* **Exercise**
Lines in the listing below that hold "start" are the ones to copy.

--- Input data ---

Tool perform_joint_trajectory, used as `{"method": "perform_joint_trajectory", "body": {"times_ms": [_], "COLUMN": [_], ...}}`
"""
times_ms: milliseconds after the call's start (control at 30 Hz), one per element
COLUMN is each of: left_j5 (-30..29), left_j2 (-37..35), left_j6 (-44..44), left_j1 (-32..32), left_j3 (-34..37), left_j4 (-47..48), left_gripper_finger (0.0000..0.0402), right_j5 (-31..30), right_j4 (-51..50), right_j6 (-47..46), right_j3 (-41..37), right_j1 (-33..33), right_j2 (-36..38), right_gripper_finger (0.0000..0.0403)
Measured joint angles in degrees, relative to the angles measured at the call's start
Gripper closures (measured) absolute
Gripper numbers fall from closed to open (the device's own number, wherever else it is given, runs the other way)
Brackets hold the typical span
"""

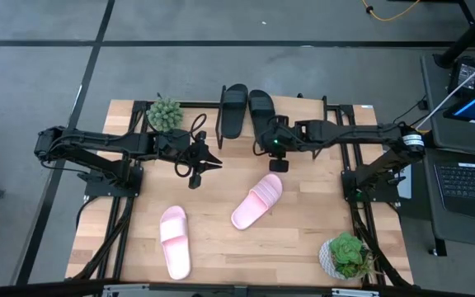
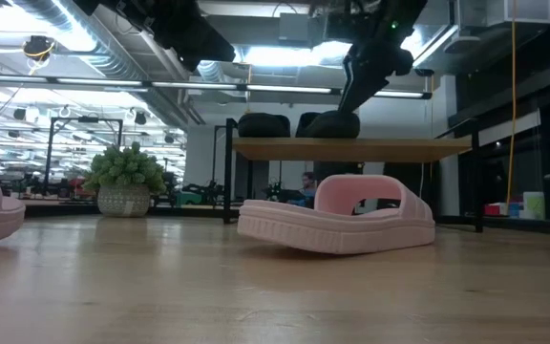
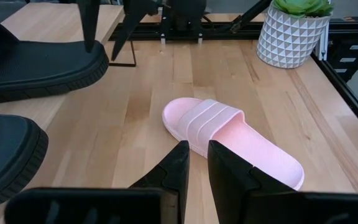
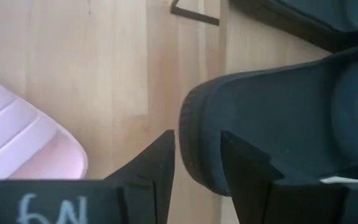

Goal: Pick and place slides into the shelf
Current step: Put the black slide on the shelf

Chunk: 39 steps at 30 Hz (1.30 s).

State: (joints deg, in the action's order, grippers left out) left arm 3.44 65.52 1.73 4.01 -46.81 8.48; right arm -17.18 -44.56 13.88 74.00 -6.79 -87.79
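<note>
Two black slides lie on the shelf (image 1: 303, 106) at the table's far edge: one (image 1: 234, 110) alone, the other (image 1: 262, 114) with my right gripper (image 1: 275, 150) shut on its near end. In the low view this slide (image 2: 332, 124) sits on the shelf's plank (image 2: 351, 148). Two pink slides lie soles down on the tabletop, one mid-table (image 1: 258, 200), one near the left front (image 1: 175, 241). My left gripper (image 1: 209, 161) hovers left of the shelf, fingers nearly together, holding nothing; the mid-table pink slide (image 3: 229, 134) lies beyond it. My right gripper (image 4: 197, 162) pinches the black slide's heel end (image 4: 197, 118) between its two fingers, one finger (image 4: 160, 155) outside the rim, the other (image 4: 244, 165) over the footbed. The fingers come from above, pointing down. The slide's far part rests on the shelf plank and its heel juts past the plank's near edge.
A green plant (image 1: 165, 113) stands at the shelf's left end. A white patterned planter (image 1: 345, 256) stands at the table's right near corner. Bare tabletop lies between the pink slides and the shelf. A laptop desk (image 1: 468, 177) stands right of the table.
</note>
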Motion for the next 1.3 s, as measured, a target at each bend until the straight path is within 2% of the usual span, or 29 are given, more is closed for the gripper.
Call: {"method": "perform_joint_trajectory", "body": {"times_ms": [400, 500, 700, 767, 1300], "left_j5": [0.0, 0.0, 0.0, 0.0, 0.0], "left_j2": [0.0, 0.0, 0.0, 0.0, 0.0], "left_j6": [0.01, 0.0, 0.01, 0.01, 0.01], "left_j1": [-0.02, -0.01, -0.02, 0.0, -0.02], "left_j3": [0.0, 0.0, 0.0, 0.0, 0.0], "left_j4": [-0.03, -0.03, -0.01, -0.03, -0.02], "left_gripper_finger": [0.0351, 0.0351, 0.0351, 0.0351, 0.0351], "right_j5": [0.1, 0.1, 0.05, 0.03, -0.32], "right_j4": [0.33, 0.31, 0.42, 0.49, 3.59], "right_j6": [1.52, 1.58, 1.65, 1.66, 0.03], "right_j3": [0.0, 0.0, 0.0, 0.0, 0.0], "right_j1": [-1.66, -1.66, -1.66, -1.66, -2.23], "right_j2": [-0.78, -0.78, -0.78, -0.78, -0.65], "right_gripper_finger": [0.0279, 0.0301, 0.0378, 0.0391, 0.0396]}}
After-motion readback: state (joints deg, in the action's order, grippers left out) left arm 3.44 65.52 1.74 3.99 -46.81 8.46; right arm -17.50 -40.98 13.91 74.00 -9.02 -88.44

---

* **Problem solution**
times_ms: milliseconds after the call's start (control at 30 Hz), one per element
Measured joint angles in degrees, relative to the angles measured at the call's start

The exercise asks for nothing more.